Hace unos cuantos años, los jefes del medio informativo en el que trabajaba me enviaron a entrevistar a cierto responsable político. Hasta su despacho me condujo su jefe de prensa. Después de la pertinente espera, la secretaria nos abrió la puerta de la estancia. Parapetado tras la mesa, el personaje en cuestión saludó y preguntó al acompañante: “Pero éste, ¿es de los nuestros?”.
La anécdota ilustra, bien a las claras, la impresión que en muchas ocasiones suelen tener los políticos de los periodistas. El maridaje entre unos y otros tiende a moverse con frecuencia en arenas movedizas. Difícil resultará hallar un político que sea capaz de entender al profesional de la información. De entenderlo y de aceptar sus posiciones éticas.
Por sistema, el gobernante ha visto en el periodista a un enemigo. Y sobre todo, si a éste se le considera independiente. Por eso se ha buscado históricamente su acercamiento al poder, a través de múltiples estratagemas. Una de ellas –quizá la más efectiva–, fue crear los denominados gabinetes de prensa, cuya intención inicial debió de ser la de canalizar la información pero que, al final, se convirtieron en un férreo cancerbero entre político e informador. Tratar a diario con muchos de esos profesionales instalados en sus departamentos supone un serio hándicap nada sencillo de sortear. Da la sensación –bien es cierto que hay excepciones reseñables– de que algunos están ahí más que para facilitar el trabajo de los compañeros, para dificultarlo. Cuando un periodista abandona una trinchera –la del periodismo puro y duro– para instalarse en otra –la del aparato gubernamental–, traiciona los principios más elementales de la profesión. Y quizá su fundamento mismo: contar a los ciudadanos lo que realmente pasa y no lo que otros quieren que crean que está pasando.
Una de las máximas de George Orwell era que la libertad de expresión consistía en decir lo que la gente no quería oír. Los periodistas que dan el salto a la política –que siempre los hubo– suelen padecer una especie de síndrome de Estocolmo. Recuerdo lo que me dijo una vez un conductor del parque móvil ministerial con varias décadas de trabajo al volante: “Yo no sé qué tiene el asiento de atrás que, una vez que se posan en él, les cuesta horrores abandonarlo”. Algo así ocurre en este caso: se está mejor al abrigo del poder que a la intemperie por resultar crítico y molesto.

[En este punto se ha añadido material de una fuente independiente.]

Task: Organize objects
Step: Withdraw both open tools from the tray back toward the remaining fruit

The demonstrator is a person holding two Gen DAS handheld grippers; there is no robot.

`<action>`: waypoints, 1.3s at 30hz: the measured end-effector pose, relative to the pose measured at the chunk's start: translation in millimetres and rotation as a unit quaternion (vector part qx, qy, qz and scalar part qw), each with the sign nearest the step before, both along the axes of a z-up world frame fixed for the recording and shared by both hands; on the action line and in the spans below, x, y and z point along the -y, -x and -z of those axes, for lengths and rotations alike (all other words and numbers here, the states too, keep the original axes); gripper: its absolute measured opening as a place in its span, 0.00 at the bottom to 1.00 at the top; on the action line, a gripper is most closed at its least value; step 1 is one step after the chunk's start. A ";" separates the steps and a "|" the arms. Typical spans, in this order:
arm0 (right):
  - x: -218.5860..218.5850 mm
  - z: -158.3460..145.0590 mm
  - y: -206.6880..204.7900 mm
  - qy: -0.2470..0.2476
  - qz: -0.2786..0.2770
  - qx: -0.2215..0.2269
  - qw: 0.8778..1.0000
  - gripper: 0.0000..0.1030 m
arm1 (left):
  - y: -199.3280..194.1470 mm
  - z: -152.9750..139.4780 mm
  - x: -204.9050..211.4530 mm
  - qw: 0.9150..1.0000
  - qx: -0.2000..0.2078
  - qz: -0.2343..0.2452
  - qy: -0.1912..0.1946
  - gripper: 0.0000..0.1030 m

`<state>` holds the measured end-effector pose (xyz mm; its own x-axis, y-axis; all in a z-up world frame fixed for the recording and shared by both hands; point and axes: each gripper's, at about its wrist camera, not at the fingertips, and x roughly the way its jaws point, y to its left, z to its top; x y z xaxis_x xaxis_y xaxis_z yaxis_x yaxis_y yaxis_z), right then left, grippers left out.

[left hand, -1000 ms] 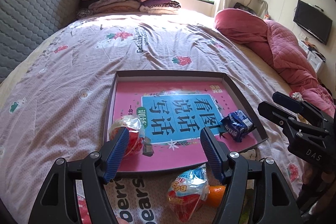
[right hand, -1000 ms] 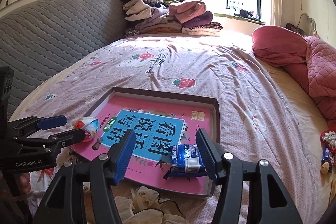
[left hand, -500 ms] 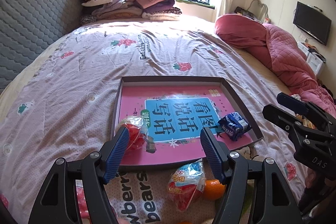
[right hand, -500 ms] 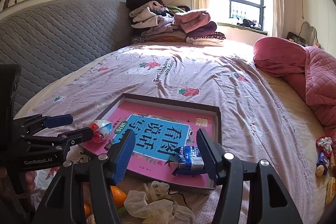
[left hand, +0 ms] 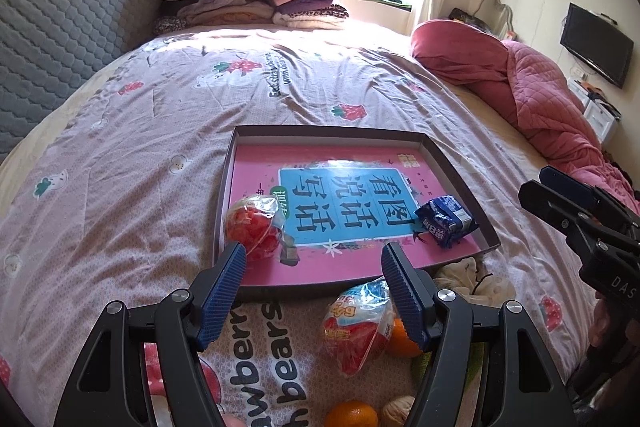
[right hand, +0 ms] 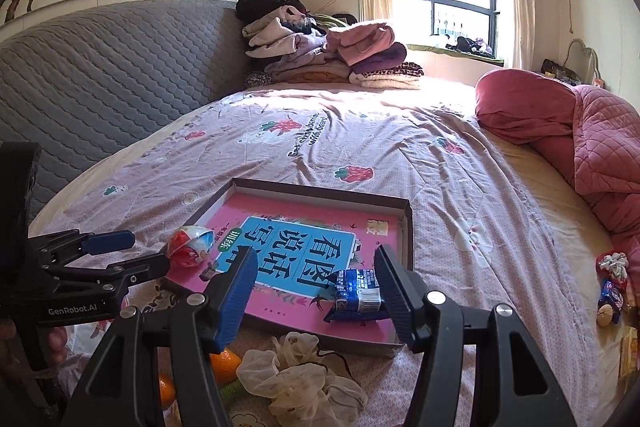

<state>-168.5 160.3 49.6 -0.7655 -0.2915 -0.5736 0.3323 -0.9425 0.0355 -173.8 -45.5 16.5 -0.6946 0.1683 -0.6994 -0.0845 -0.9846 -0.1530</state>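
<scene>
The left gripper [left hand: 312, 267] and right gripper [right hand: 314, 271] both stand wide open and hold nothing. Inside the shallow box tray [left hand: 448, 163], on the pink book cover, lie a wrapped red toy egg [left hand: 254, 223] at its near-left corner and a blue snack packet [left hand: 444, 221] near its right wall. Judged unfinished: a second wrapped egg [left hand: 358, 325], oranges [left hand: 352, 415] and a cream scrunchie [right hand: 300, 375] remain on the bedspread [left hand: 120, 167] before the tray's near rim. The tray centre and far half are free; the low rim needs clearing.

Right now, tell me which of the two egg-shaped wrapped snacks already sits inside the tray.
The wrapped egg at the tray's near left corner. The other egg lies outside on the bedsheet, against an orange.
</scene>
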 end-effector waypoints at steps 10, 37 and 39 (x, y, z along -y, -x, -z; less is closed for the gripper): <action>-3.1 0.3 -8.3 -0.006 0.004 -0.004 1.000 0.59 | -8.8 11.1 -0.6 1.000 0.014 0.004 -0.001 0.70; 6.7 12.3 -46.5 -0.021 -0.011 0.003 1.000 0.59 | -40.3 24.6 -6.4 0.999 0.031 0.022 0.000 0.70; 7.4 14.3 -51.0 -0.022 -0.013 0.005 1.000 0.59 | -44.2 25.8 -5.7 0.999 0.033 0.023 0.000 0.70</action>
<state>-117.5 152.9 35.3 -0.7523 -0.2854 -0.5938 0.3562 -0.9344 -0.0021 -129.5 -39.9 -9.3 -0.6393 0.1983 -0.7430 -0.1186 -0.9800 -0.1595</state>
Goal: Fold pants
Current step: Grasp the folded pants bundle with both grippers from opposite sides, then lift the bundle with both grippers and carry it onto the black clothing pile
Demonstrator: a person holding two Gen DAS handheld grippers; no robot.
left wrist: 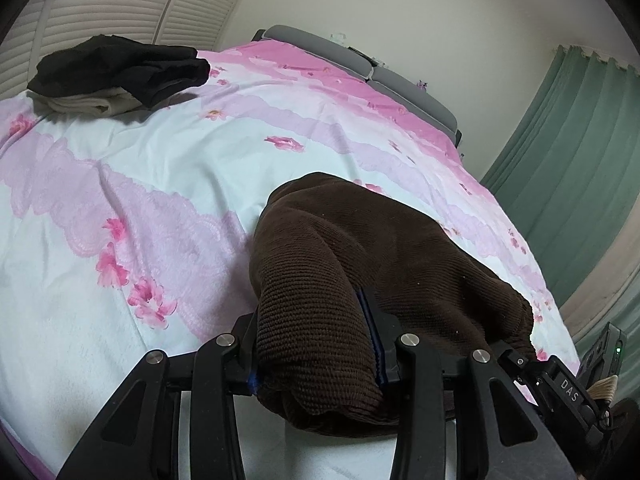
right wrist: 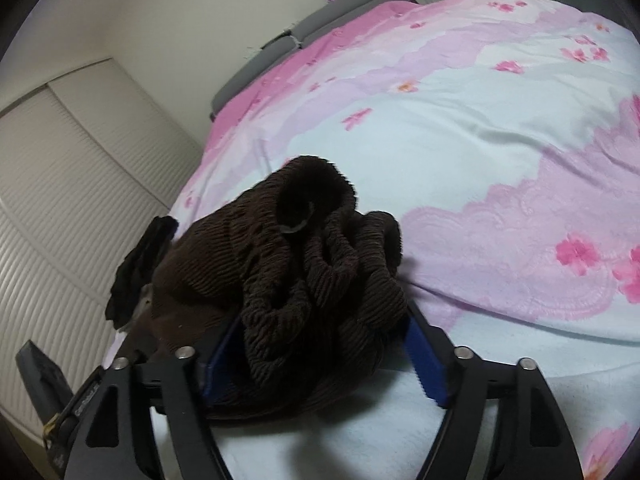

La utilización del periodista por parte del político es una práctica que se pierde en la historia de los tiempos. Mientras éste sea dócil con el poder, su subsistencia estará garantizada. Ahora bien, el problema surgirá en el momento en que se abandone el guión preestablecido. En ese instante, toda la maquinaria se volcará sobre el informador para hacerle notar, más que nada, quién controla la situación. Porque ser independiente, en el periodismo como en la vida en general, tiene un alto coste. No se admite que no estés alineado con éstos o aquéllos. Ser hoy un verso suelto puede conducir al ostracismo y la postergación. Pero ello conlleva una recompensa: la de poder conciliar el sueño con la conciencia tranquila al ser consciente de que no le debes nada a nadie y que, cada mañana, puedes mirarte al espejo con la dignidad que se trasluce en el ejemplo que transmites a tus hijos.